### What the task requires
All lines of the listing below must be reproduced character for character.
========
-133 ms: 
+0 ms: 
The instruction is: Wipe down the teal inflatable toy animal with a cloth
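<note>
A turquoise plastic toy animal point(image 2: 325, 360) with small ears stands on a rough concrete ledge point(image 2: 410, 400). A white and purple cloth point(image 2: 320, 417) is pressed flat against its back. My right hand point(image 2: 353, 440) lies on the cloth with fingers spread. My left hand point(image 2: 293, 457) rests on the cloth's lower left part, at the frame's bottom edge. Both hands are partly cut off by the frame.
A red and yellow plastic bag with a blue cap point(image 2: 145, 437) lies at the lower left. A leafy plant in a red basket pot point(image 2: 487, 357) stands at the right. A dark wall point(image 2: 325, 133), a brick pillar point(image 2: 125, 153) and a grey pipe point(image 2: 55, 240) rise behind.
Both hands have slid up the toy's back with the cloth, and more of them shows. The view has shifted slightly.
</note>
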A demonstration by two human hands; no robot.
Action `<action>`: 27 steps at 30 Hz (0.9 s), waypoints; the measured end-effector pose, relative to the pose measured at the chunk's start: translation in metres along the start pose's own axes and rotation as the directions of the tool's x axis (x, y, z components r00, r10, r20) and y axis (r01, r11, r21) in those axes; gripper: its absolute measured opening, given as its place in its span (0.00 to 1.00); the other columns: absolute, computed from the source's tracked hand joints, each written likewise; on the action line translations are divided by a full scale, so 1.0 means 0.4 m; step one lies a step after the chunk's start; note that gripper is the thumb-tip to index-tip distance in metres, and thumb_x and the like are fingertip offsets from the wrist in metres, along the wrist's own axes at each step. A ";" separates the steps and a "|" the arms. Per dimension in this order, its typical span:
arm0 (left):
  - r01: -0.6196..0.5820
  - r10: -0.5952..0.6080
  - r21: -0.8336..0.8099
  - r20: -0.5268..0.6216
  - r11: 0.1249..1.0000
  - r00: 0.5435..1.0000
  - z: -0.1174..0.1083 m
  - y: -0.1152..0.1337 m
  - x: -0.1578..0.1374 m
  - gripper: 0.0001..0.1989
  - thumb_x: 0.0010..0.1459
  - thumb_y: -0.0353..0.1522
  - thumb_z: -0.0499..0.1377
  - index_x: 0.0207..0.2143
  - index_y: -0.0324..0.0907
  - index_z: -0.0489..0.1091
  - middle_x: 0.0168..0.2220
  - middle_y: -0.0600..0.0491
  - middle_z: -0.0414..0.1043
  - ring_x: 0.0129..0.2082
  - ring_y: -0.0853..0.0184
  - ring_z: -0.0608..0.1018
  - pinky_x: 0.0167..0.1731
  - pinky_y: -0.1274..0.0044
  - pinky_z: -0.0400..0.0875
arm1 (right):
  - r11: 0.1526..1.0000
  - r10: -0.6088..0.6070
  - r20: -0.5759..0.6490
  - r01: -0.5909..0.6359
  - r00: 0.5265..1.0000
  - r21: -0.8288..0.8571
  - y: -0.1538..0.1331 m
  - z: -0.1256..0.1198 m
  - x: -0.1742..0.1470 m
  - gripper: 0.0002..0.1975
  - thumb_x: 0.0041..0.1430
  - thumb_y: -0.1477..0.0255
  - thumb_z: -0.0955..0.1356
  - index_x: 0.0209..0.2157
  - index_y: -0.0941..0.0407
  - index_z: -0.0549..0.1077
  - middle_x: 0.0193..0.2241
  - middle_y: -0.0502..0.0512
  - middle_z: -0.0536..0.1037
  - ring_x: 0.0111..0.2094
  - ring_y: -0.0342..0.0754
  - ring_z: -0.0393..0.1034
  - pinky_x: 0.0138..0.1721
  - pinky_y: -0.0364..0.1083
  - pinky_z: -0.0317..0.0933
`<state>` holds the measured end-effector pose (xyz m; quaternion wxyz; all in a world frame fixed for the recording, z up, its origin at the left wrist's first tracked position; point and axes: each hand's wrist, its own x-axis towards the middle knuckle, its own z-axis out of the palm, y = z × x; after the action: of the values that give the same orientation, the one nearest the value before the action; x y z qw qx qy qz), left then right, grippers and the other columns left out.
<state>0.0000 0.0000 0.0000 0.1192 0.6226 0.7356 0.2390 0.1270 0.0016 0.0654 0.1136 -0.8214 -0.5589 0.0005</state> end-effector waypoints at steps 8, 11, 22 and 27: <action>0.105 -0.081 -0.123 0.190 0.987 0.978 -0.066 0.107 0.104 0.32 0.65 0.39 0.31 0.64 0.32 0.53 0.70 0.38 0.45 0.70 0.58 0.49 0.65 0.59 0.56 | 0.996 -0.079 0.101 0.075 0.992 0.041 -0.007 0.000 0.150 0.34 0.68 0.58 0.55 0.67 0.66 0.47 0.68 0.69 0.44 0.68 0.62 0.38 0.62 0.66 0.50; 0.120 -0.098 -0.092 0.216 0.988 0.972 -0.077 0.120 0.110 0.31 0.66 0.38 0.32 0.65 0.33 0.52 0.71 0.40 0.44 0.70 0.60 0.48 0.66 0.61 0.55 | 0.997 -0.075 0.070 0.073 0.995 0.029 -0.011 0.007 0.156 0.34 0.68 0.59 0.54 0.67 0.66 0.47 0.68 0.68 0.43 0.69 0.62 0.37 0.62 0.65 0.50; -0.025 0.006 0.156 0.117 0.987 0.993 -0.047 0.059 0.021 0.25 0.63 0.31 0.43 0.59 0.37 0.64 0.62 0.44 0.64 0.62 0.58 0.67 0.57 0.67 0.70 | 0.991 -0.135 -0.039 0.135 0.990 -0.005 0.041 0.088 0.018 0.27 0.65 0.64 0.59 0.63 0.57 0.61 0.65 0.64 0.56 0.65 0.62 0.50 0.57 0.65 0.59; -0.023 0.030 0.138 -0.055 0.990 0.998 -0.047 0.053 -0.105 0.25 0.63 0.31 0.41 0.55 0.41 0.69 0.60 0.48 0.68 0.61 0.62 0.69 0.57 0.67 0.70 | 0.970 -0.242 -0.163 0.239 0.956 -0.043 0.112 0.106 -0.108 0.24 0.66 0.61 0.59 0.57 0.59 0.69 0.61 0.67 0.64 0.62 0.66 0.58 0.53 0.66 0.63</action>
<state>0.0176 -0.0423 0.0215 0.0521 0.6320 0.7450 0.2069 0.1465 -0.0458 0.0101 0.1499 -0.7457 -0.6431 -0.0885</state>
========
### Written reply
-133 ms: 
+0 ms: 
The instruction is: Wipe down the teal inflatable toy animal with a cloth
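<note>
A turquoise plastic toy animal point(image 2: 325, 360) with small ears stands on a rough concrete ledge point(image 2: 410, 400). A white and purple cloth point(image 2: 320, 417) is pressed flat against its back. My right hand point(image 2: 353, 440) lies on the cloth with fingers spread. My left hand point(image 2: 293, 457) rests on the cloth's lower left part, at the frame's bottom edge. Both hands are partly cut off by the frame.
A red and yellow plastic bag with a blue cap point(image 2: 145, 437) lies at the lower left. A leafy plant in a red basket pot point(image 2: 487, 357) stands at the right. A dark wall point(image 2: 325, 133), a brick pillar point(image 2: 125, 153) and a grey pipe point(image 2: 55, 240) rise behind.
Both hands have slid up the toy's back with the cloth, and more of them shows. The view has shifted slightly.
</note>
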A demonstration by two human hands; no robot.
Action `<action>`: 27 steps at 30 Hz (0.9 s), waypoints; the measured end-effector pose, relative to the pose measured at the chunk's start: translation in metres along the start pose's own axes and rotation as the directions of the tool's x axis (x, y, z components r00, r10, r20) and y axis (r01, r11, r21) in those axes; gripper: its absolute measured opening, given as its place in its span (0.00 to 1.00); the other columns: absolute, computed from the source's tracked hand joints, each written likewise; on the action line translations are divided by a full scale, so 1.0 means 0.4 m; step one lies a step after the chunk's start; note that gripper is the thumb-tip to index-tip distance in metres, and thumb_x and the like are fingertip offsets from the wrist in metres, along the wrist's own axes at each step. A ";" separates the steps and a "|" the arms. Per dimension in this order, its typical span:
arm0 (left):
  - r01: -0.6196..0.5820
  - r10: -0.5952..0.6080
  - r21: -0.8336..0.8099
  - r20: -0.5268..0.6216
  - r11: 0.1249..1.0000
  - r00: 0.5435..1.0000
  - z: -0.1174..0.1083 m
  - y: -0.1152..0.1337 m
  - x: -0.1578..0.1374 m
  - gripper: 0.0001..0.1989
  - thumb_x: 0.0010..0.1459
  - thumb_y: -0.0353..0.1522
  - thumb_z: -0.0499..0.1377
  - index_x: 0.0207..0.2143
  - index_y: -0.0324..0.0907
  - index_z: -0.0489..0.1091
  - middle_x: 0.0168..0.2220
  - middle_y: -0.0600..0.0491
  - middle_z: -0.0414..0.1043
  - ring_x: 0.0129..0.2082
  - ring_y: -0.0853..0.0184
  - ring_z: -0.0608..0.1018
  - pinky_x: 0.0167..0.1731
  - pinky_y: -0.1274..0.0044
  - pinky_z: -0.0400..0.0875
arm1 (right):
  - r11: 0.1526..1.0000
  - r10: -0.6088..0.6070
  - r20: -0.5759..0.6490
  - r01: -0.5909..0.6359
  - r00: 0.5265..1.0000
  - r21: -0.8288..0.8571
  - y: -0.1538..0.1331 m
  - z: -0.1256..0.1198 m
  - x: -0.1742..0.1470 m
  - gripper: 0.0002..0.1975
  - thumb_x: 0.0041..0.1430
  - thumb_y: -0.1477..0.0255
  - thumb_z: -0.0955..0.1356
  - index_x: 0.0209..0.2157
  - index_y: -0.0941..0.0407
  - index_z: -0.0549..0.1077
  - middle_x: 0.0193..0.2241
  - middle_y: -0.0502..0.0512
  - middle_z: -0.0536..0.1037
  - ring_x: 0.0111..0.2094
  - ring_y: -0.0342..0.0754
  - ring_z: -0.0393..0.1034
  - pinky_x: 0.0138..0.1721
  - pinky_y: -0.0364..0.1083
  - pinky_z: -0.0317..0.0933
`<state>` holds the measured end-effector pose (xyz m; quaternion wxyz; all in a world frame fixed for the recording, z up, its origin at the left wrist's first tracked position; point and axes: each hand's wrist, its own x-axis towards the middle knuckle, its own z-axis out of the palm, y = z × x; after the action: of the values that give the same orientation, the one nearest the value before the action; x y z qw qx qy qz), left then right, grippers and the other columns left out.
<state>0.0000 0.0000 0.0000 0.1192 0.6226 0.7356 0.2390 0.1270 0.0016 0.0654 0.1136 -0.8214 -0.5589 0.0005</state> end-effector waypoints at steps 8, 11, 22 and 27: <action>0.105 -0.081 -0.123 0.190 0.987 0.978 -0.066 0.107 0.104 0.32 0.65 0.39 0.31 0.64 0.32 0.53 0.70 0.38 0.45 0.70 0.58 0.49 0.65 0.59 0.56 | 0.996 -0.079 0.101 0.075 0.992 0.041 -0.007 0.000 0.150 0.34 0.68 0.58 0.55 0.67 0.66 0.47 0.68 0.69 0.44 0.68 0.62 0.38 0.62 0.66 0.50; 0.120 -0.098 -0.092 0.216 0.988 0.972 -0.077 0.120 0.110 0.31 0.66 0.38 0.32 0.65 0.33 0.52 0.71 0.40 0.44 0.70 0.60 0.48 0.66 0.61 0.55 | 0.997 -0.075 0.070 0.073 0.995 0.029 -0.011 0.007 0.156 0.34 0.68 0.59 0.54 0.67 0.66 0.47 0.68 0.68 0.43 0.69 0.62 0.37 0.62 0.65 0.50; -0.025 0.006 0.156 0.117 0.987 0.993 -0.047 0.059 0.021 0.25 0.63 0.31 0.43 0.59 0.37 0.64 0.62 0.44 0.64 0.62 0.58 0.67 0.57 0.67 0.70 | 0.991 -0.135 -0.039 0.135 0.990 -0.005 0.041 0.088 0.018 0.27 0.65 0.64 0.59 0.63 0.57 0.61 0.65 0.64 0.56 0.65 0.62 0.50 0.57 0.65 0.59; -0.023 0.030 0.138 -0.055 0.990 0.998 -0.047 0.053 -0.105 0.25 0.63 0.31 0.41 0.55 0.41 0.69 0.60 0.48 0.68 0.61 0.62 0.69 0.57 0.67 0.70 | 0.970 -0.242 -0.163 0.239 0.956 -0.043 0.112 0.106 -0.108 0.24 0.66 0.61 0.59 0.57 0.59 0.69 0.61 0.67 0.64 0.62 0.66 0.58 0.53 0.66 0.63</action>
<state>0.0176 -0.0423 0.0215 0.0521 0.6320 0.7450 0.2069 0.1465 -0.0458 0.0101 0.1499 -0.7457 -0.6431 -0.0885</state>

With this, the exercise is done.